## Data Loading Tutorial 

Loading data is one crucial step in the deep learning pipeline. PyTorch makes it easy to write custom data loaders for your particular dataset. In this notebook, we're going to download and load cifar-10 dataset and return a torch "tensor" as the image and the label. 


## Getting the dataset 

Head over to [CIFAR-10](https://www.cs.toronto.edu/~kriz/cifar.html) dataset homepage and download the "python" version mentioned on the page. Extract the `tar.gz` archive in your home directory.

## Exploring the dataset

CIFAR-10 dataset is divided into 5 training batches and one test batch. In order to train effectively we need to use all the training data. The datasets themselves are stored in a "pickle" format so we have to "unpickle" them first: 

In [1]:
import sys, os 
import pickle 

def unpickle(fname):
    with open(fname, 'rb') as f:
        Dict = pickle.load(f, encoding='bytes')
    return Dict

Let's test if we actually can load the data after the unpickling. For that we're going to load one the data batches and see if we can find the data and labels from it: 

In [2]:
Dic = unpickle(os.path.join(os.getcwd(),'cifar10-data-batches-py', 'data_batch_1'))
print(Dic[b'data'].shape)
print(Dic[b'labels'].shape)

FileNotFoundError: [Errno 2] No such file or directory: '/home/akulshr/data_batch_1'

We notice that the data is a numpy array of 1000x3072 which means that the data batch contains 10000 images of size 3072 (32x32x3). The labels are 1000x1 list in which the *i*th element corresponds to the correct label for the *i*th image. This is how data is in the other training batches. Whenever you've got a new dataset always try to load one or two images(or a data batch) like in this case to get a feel of how the data is.

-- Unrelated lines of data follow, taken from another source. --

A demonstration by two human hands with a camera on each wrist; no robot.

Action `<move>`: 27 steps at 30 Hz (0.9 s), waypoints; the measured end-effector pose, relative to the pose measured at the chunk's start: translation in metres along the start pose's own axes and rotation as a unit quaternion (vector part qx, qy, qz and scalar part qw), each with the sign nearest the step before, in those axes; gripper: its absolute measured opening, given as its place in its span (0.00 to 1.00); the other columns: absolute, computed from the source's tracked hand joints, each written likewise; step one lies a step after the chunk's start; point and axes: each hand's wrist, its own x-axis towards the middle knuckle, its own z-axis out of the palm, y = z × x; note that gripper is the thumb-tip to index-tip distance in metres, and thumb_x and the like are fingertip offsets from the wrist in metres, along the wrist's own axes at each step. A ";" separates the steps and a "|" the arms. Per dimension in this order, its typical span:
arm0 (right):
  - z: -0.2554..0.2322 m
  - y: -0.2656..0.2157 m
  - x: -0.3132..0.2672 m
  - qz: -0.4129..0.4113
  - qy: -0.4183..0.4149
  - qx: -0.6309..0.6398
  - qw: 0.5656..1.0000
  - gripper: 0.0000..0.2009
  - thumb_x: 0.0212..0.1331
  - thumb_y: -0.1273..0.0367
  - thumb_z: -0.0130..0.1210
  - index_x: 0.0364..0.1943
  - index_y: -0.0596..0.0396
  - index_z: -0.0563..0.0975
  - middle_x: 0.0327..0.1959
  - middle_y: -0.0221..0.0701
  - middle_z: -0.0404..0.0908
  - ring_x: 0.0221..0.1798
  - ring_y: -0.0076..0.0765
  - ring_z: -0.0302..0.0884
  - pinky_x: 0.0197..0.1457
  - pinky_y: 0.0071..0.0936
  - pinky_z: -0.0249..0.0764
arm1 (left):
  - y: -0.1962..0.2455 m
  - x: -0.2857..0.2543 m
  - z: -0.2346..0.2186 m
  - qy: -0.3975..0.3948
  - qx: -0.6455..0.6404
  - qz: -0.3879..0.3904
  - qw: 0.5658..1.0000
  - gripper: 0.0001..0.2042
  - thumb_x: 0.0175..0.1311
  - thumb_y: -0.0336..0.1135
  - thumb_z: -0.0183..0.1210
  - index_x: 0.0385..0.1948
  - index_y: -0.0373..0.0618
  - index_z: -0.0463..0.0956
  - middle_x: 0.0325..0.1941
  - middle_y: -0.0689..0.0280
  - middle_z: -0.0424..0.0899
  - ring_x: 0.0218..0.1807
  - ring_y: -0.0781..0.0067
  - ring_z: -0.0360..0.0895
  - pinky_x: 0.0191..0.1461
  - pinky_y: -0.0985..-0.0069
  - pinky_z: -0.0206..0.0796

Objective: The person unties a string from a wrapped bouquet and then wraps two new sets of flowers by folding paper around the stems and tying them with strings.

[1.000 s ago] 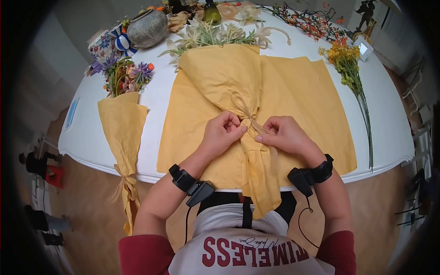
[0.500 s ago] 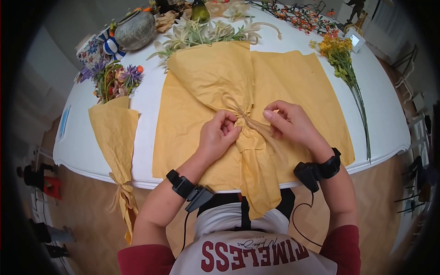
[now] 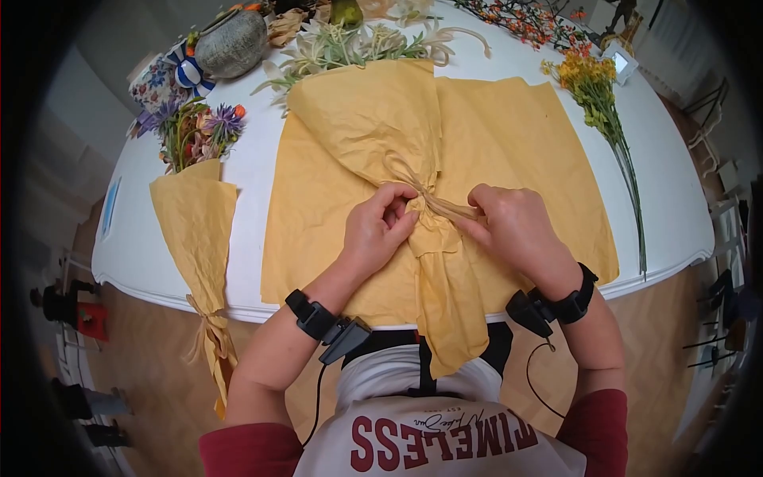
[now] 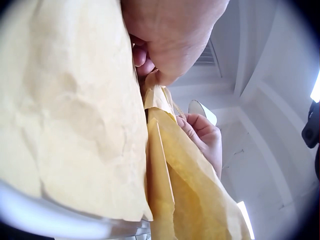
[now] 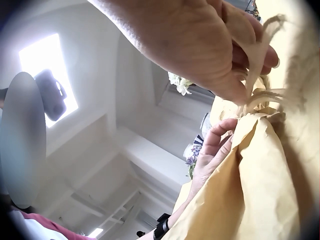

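A bouquet of pale flowers [image 3: 350,49] lies wrapped in yellow paper [image 3: 373,111], gathered at a narrow neck by a tan ribbon [image 3: 405,170]. At the left side of that neck, the left hand [image 3: 377,226] pinches the gathered paper beside the knot. Over on the right, the right hand [image 3: 520,230] grips ribbon strands drawn out to the right of the knot. In the right wrist view a strand of ribbon [image 5: 257,57] runs across the right hand [image 5: 190,45], with the left hand [image 5: 212,152] at the paper's neck. The left fingertips are partly hidden.
Flat yellow paper [image 3: 524,151] lies under the bouquet. A second wrapped bouquet [image 3: 195,230] hangs over the table's left front edge. Yellow flowers on long stems [image 3: 604,107] lie at right; a grey vase [image 3: 232,44] stands back left, with red-berried branches [image 3: 532,24] at back right.
The right hand came off the ribbon near the neck, lifted to the right, and now grips the strands, pulled out sideways. The left hand stays at the neck.
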 end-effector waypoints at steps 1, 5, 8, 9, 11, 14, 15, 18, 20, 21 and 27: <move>-0.001 -0.001 -0.001 -0.005 0.016 0.005 1.000 0.12 0.44 0.64 0.63 0.24 0.55 0.72 0.16 0.36 0.75 0.21 0.44 0.75 0.26 0.35 0.69 | 0.000 0.000 0.000 -0.001 0.000 0.000 1.000 0.11 0.53 0.30 0.60 0.39 0.44 0.73 0.19 0.73 0.71 0.18 0.84 0.65 0.24 0.84 0.59; -0.012 -0.001 -0.008 0.011 -0.067 -0.009 0.998 0.12 0.44 0.63 0.62 0.19 0.56 0.74 0.14 0.37 0.74 0.20 0.44 0.74 0.26 0.35 0.69 | 0.001 0.000 0.000 -0.003 0.008 -0.008 1.000 0.12 0.53 0.30 0.60 0.39 0.45 0.73 0.19 0.73 0.71 0.19 0.84 0.66 0.24 0.84 0.59; -0.013 0.002 -0.012 0.021 -0.089 0.064 0.994 0.13 0.48 0.62 0.59 0.18 0.57 0.75 0.16 0.40 0.75 0.23 0.48 0.75 0.29 0.39 0.71 | 0.002 0.000 0.000 -0.003 0.013 -0.008 1.000 0.12 0.53 0.30 0.60 0.39 0.45 0.73 0.19 0.72 0.72 0.19 0.83 0.66 0.24 0.83 0.59; -0.016 0.001 -0.013 0.022 -0.090 0.064 0.994 0.13 0.48 0.62 0.59 0.18 0.57 0.75 0.16 0.40 0.75 0.23 0.48 0.75 0.29 0.39 0.71 | 0.002 0.000 -0.001 -0.002 0.019 -0.005 1.000 0.12 0.53 0.30 0.60 0.39 0.45 0.73 0.19 0.72 0.72 0.19 0.83 0.67 0.24 0.83 0.60; -0.026 0.000 -0.012 0.039 -0.098 0.055 0.993 0.13 0.51 0.62 0.56 0.17 0.57 0.76 0.17 0.40 0.75 0.23 0.48 0.74 0.29 0.40 0.69 | 0.001 0.000 -0.001 0.000 0.024 0.001 1.000 0.12 0.53 0.30 0.60 0.39 0.45 0.73 0.19 0.72 0.72 0.19 0.82 0.67 0.24 0.83 0.60; -0.037 0.001 -0.014 -0.016 -0.066 0.104 0.992 0.14 0.54 0.66 0.54 0.15 0.57 0.73 0.11 0.35 0.70 0.17 0.42 0.71 0.23 0.32 0.64 | 0.002 -0.001 0.000 0.001 0.035 0.006 0.999 0.12 0.52 0.29 0.60 0.39 0.45 0.73 0.19 0.71 0.72 0.19 0.81 0.67 0.24 0.83 0.60; -0.046 -0.001 -0.014 -0.016 -0.065 0.103 0.992 0.14 0.54 0.66 0.54 0.15 0.57 0.73 0.11 0.35 0.70 0.17 0.42 0.71 0.23 0.32 0.64 | 0.003 0.000 0.000 0.000 0.043 0.004 0.999 0.12 0.52 0.29 0.60 0.39 0.45 0.73 0.19 0.71 0.72 0.19 0.81 0.67 0.24 0.82 0.60; -0.094 -0.014 -0.020 -0.014 -0.138 0.375 0.916 0.13 0.55 0.68 0.52 0.16 0.58 0.72 0.11 0.33 0.69 0.16 0.35 0.69 0.21 0.26 0.63 | 0.005 -0.001 0.000 -0.004 0.042 0.002 0.999 0.11 0.53 0.28 0.60 0.39 0.45 0.73 0.19 0.71 0.71 0.19 0.81 0.68 0.24 0.82 0.61; -0.106 -0.009 -0.033 -0.102 -0.025 0.490 0.865 0.12 0.55 0.71 0.53 0.16 0.57 0.71 0.09 0.26 0.69 0.10 0.26 0.65 0.15 0.23 0.58 | 0.005 -0.001 0.000 0.000 0.042 0.000 0.999 0.11 0.53 0.28 0.59 0.39 0.45 0.73 0.19 0.71 0.71 0.19 0.81 0.68 0.25 0.82 0.61; -0.105 -0.008 -0.035 -0.108 0.018 0.571 0.814 0.13 0.57 0.69 0.53 0.16 0.56 0.71 0.09 0.25 0.70 0.09 0.25 0.64 0.13 0.22 0.56 | 0.005 -0.002 0.000 0.001 0.042 -0.001 0.999 0.11 0.53 0.28 0.59 0.39 0.45 0.73 0.19 0.71 0.71 0.19 0.80 0.68 0.25 0.82 0.62; -0.112 0.001 -0.031 -0.213 0.010 0.760 0.613 0.20 0.64 0.60 0.47 0.15 0.52 0.72 0.09 0.26 0.73 0.06 0.22 0.61 0.09 0.20 0.52 | 0.007 -0.001 0.001 -0.009 0.059 -0.009 0.998 0.11 0.53 0.27 0.58 0.39 0.45 0.73 0.20 0.70 0.73 0.20 0.78 0.70 0.27 0.80 0.63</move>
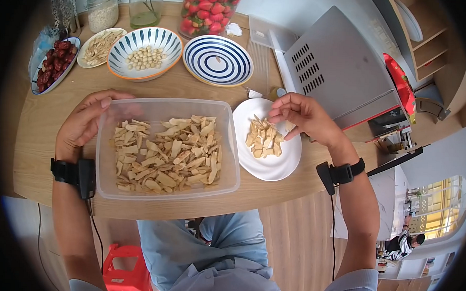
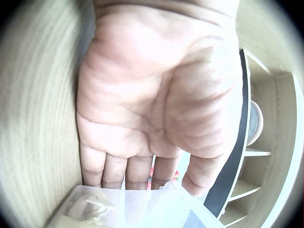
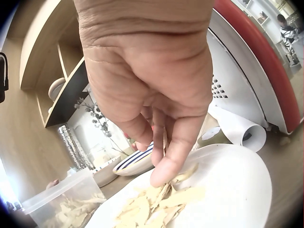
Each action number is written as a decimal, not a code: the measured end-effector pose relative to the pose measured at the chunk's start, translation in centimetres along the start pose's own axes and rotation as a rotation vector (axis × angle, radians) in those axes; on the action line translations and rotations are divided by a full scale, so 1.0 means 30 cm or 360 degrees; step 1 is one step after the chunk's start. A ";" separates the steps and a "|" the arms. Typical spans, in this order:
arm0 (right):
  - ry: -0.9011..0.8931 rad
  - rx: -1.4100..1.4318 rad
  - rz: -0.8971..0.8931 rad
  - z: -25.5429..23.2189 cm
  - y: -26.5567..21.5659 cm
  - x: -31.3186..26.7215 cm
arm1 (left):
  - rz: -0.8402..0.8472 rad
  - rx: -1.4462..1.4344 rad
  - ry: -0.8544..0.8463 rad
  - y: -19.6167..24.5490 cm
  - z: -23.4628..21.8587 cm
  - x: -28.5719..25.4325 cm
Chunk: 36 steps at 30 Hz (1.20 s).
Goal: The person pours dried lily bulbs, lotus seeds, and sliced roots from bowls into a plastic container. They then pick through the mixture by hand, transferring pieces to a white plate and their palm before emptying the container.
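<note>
A clear plastic container (image 1: 167, 194) with dried pale root slices (image 1: 175, 151) stands on the table in front of me. My left hand (image 1: 86, 119) is at its far left corner, thumb at the rim and fingers running behind the wall. In the left wrist view its palm faces the container and the fingers look straight. My right hand (image 1: 302, 114) hovers over a white plate (image 1: 276, 171) holding a small heap of the same slices (image 1: 264, 138). Its fingers bend loosely, apart from the thumb. In the right wrist view the lowest fingertip overlaps the slices (image 3: 152, 209).
Behind stand red dates (image 1: 56, 65), a plate of thin slices (image 1: 99, 47), a bowl of pale round seeds (image 1: 146, 58) and a blue-striped plate (image 1: 218, 60). Jars and strawberries (image 1: 207, 9) line the wall. A grey boxy appliance (image 1: 335, 61) borders the right side.
</note>
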State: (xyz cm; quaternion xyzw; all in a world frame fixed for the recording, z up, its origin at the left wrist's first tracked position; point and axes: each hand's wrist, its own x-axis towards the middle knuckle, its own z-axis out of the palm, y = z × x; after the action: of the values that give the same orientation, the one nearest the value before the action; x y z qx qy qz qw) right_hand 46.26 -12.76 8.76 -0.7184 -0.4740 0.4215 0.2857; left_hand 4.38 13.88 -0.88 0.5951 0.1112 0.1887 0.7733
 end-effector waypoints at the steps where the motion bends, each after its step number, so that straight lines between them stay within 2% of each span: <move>1: -0.0005 -0.0006 -0.0003 0.001 -0.004 -0.003 | 0.0002 -0.0030 -0.0015 0.002 0.001 -0.001; 7: -0.0049 -0.0063 -0.0002 0.008 -0.054 -0.041 | -0.0005 0.0052 0.0015 -0.005 -0.003 0.001; 10: 0.0147 -0.0411 -0.0062 0.003 -0.058 -0.039 | 0.0000 0.0001 -0.0008 0.003 -0.002 -0.003; 13: 0.0297 -0.0293 -0.0383 0.022 -0.088 -0.013 | -0.0009 0.0076 0.0039 0.016 0.006 -0.005; 16: 0.0182 -0.0412 -0.0857 0.128 -0.169 0.005 | -0.0043 0.0035 0.0080 0.005 -0.007 -0.011; 18: -0.0070 -0.0661 -0.1031 0.240 -0.296 -0.027 | -0.0042 0.0011 0.0069 0.009 -0.002 -0.012; 21: -0.0443 -0.1067 -0.1184 0.376 -0.340 -0.002 | -0.0088 0.0041 0.0023 0.044 0.023 -0.013; 24: -0.0462 -0.1553 -0.1266 0.446 -0.302 0.038 | -0.0124 0.0138 0.0020 0.077 0.041 -0.020; 27: -0.0535 -0.1787 -0.1236 0.480 -0.282 0.059 | -0.0032 0.0084 -0.0035 0.049 0.028 -0.010; 33: -0.0538 -0.1756 -0.1233 0.497 -0.295 0.080 | 0.0047 -0.0050 -0.0125 0.009 0.011 0.005; 36: -0.0635 -0.1677 -0.1167 0.485 -0.313 0.082 | 0.0025 -0.0065 -0.0144 0.015 0.008 0.001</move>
State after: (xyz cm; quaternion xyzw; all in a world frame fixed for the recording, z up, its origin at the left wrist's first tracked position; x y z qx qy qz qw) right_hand 29.86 -6.70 8.53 -0.4626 -0.8734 0.1343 -0.0716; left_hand 4.43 13.78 -0.37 0.5880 0.0675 0.1700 0.7879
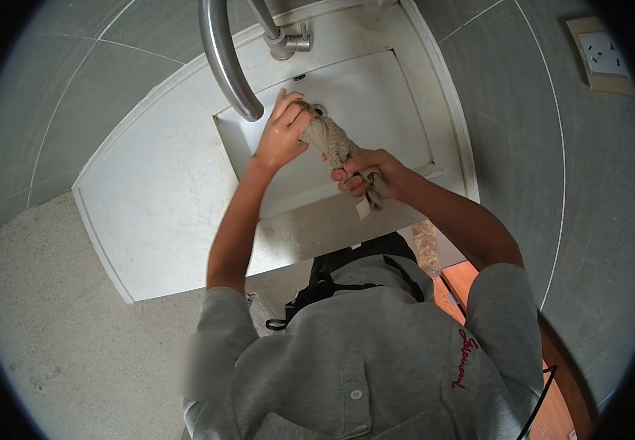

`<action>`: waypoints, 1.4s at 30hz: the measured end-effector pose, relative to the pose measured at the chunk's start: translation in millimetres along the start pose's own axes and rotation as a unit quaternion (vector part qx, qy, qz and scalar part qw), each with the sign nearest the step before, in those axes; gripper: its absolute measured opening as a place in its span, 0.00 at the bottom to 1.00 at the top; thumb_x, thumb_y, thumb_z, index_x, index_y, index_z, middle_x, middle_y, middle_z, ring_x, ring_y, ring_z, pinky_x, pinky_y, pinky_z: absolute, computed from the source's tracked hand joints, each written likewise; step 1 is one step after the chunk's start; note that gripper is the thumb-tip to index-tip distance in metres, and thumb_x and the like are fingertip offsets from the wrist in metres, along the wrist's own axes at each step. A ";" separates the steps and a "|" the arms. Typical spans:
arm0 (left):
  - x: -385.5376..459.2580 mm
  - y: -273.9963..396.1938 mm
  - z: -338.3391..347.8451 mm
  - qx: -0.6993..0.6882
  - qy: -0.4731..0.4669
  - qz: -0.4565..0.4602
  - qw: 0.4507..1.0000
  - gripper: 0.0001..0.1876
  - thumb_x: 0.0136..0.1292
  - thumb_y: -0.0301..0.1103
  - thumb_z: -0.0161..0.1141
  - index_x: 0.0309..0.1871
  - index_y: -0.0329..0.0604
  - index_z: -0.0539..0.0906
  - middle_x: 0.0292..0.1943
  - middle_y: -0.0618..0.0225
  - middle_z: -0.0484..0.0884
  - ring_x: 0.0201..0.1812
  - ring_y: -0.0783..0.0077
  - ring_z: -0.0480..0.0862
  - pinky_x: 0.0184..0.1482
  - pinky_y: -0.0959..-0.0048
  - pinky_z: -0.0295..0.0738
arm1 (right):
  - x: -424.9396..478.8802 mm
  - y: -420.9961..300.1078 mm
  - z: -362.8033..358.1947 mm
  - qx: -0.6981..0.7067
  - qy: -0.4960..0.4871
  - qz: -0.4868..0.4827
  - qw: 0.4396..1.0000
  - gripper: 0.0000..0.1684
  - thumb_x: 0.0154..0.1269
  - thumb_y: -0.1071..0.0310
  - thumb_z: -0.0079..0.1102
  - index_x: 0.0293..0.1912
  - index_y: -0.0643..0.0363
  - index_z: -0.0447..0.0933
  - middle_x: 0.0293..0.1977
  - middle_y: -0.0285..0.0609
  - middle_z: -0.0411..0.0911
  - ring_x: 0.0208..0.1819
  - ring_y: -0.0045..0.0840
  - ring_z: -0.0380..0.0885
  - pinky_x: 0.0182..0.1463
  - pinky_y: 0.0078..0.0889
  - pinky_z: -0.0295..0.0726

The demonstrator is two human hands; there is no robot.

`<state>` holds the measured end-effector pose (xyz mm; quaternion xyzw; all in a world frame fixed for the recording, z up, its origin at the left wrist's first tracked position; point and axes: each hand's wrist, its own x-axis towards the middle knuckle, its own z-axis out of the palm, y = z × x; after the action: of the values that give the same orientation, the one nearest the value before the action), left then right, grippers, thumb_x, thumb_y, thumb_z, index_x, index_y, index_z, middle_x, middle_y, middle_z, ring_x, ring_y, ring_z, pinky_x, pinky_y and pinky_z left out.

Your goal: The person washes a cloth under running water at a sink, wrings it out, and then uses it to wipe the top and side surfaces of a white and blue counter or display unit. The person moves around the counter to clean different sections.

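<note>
A twisted beige-grey cloth (pixel 329 137) stretches between my two hands above a white rectangular sink basin (pixel 389 104). My left hand (pixel 286 129) grips its upper end, close to the drain hole (pixel 319 110). Around the lower part of the cloth is my right hand (pixel 375 173), its fingers curled tight. A loose tail of cloth with a pale tag (pixel 363 209) hangs below that hand, over the front rim of the sink. The cloth's far end is partly hidden behind my left fingers.
A curved steel faucet spout (pixel 235 71) reaches over the basin's left side, with its lever handle (pixel 298 41) behind. White countertop (pixel 158 209) extends left. Grey tiled walls (pixel 515 137) enclose the sink, and a wall socket (pixel 603 53) is at the right.
</note>
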<state>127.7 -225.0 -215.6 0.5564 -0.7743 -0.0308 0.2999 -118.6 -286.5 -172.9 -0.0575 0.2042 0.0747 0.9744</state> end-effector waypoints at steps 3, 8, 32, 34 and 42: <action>6.5 8.3 -24.8 -0.020 -0.107 0.006 0.994 0.30 0.39 0.20 0.72 0.52 0.41 0.78 0.51 0.55 0.83 0.59 0.47 0.81 0.58 0.52 0.81 | -3.6 -13.3 5.5 -0.246 0.065 0.022 0.967 0.26 0.60 0.75 0.66 0.58 0.55 0.72 0.36 0.37 0.75 0.28 0.20 0.73 0.29 0.24 0.73; 8.8 29.1 -24.9 -0.146 -0.330 -0.272 0.892 0.34 0.47 0.23 0.74 0.59 0.40 0.69 0.46 0.45 0.86 0.51 0.40 0.85 0.51 0.53 0.81 | 20.5 -58.3 -16.2 -0.763 0.147 -0.055 0.627 0.26 0.54 0.73 0.70 0.54 0.58 0.76 0.35 0.46 0.83 0.35 0.40 0.84 0.40 0.41 0.81; 13.9 42.8 9.7 -0.641 -0.143 -0.458 0.599 0.19 0.41 0.16 0.55 0.40 0.43 0.75 0.26 0.68 0.75 0.24 0.72 0.73 0.26 0.71 0.69 | 80.6 -174.1 29.1 -0.878 -0.215 -0.428 -0.025 0.10 0.52 0.65 0.66 0.33 0.48 0.74 0.23 0.31 0.67 0.28 0.25 0.75 0.25 0.31 0.72; 7.1 39.4 14.6 -0.801 -0.104 -0.411 0.423 0.19 0.42 0.17 0.53 0.40 0.43 0.73 0.25 0.68 0.72 0.21 0.73 0.69 0.23 0.70 0.65 | 91.2 -174.0 23.0 -0.861 -0.182 -0.475 0.016 0.10 0.52 0.65 0.67 0.33 0.47 0.74 0.24 0.31 0.67 0.28 0.24 0.75 0.25 0.30 0.73; -2.2 62.6 50.4 -0.967 0.087 -0.227 0.077 0.19 0.47 0.19 0.49 0.45 0.43 0.71 0.26 0.67 0.67 0.18 0.76 0.61 0.16 0.76 0.55 | 115.3 -114.7 -48.2 -0.805 0.174 -0.538 0.181 0.11 0.56 0.68 0.68 0.38 0.47 0.78 0.27 0.33 0.71 0.28 0.30 0.79 0.28 0.35 0.78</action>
<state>50.3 -213.8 -233.9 -0.0690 0.1225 -0.7706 0.6216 -13.5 -391.9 -254.3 -0.9176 0.1151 -0.3559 0.1342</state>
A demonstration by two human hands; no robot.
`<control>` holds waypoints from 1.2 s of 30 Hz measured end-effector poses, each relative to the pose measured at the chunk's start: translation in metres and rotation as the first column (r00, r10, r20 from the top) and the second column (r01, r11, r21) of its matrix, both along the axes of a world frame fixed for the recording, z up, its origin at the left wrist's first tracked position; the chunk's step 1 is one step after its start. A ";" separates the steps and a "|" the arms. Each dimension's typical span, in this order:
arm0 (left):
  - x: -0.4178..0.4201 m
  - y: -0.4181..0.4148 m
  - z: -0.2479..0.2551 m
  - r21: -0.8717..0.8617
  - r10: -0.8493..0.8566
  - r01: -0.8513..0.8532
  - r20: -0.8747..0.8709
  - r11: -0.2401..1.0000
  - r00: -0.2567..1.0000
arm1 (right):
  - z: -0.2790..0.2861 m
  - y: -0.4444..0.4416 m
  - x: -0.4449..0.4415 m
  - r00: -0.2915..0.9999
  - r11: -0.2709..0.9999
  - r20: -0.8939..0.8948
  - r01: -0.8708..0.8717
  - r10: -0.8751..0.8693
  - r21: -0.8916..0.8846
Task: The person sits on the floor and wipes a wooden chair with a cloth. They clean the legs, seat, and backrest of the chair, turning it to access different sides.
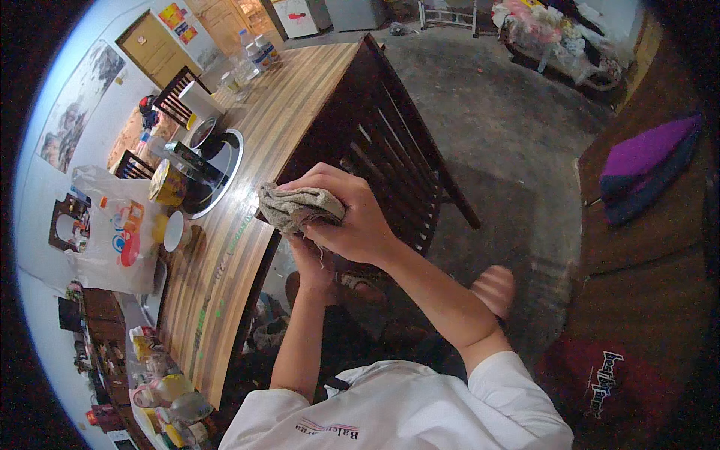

Loading data like this can be tedious and time consuming. Let's write a helper function which will return the data and the labels:

In [1]:
def load_data(batch_name):
    dic = unpickle(batch_name)
    return dic[b'data'], dic[b'labels']

This little helper function will call our "unpickling" function to unpickle the data and return only the relevant parts of it back to us. While writing dataset loader in general it is helpful to write "helper" functions like these to return the data and the label. In datasets where there is only images, you can use `PIL.Image`. Armed with this let's write a dataloader for PyTorch.

## torch way of doing things

Dataloading in PyTorch is a two step process. First, you need define a custom class which is subclassed from a `data.Dataset` class in `torch.utils.data`. This class takes in arguments which tell PyTorch about the location of the dataset, any "transforms" that you need to make before the dataset is loading.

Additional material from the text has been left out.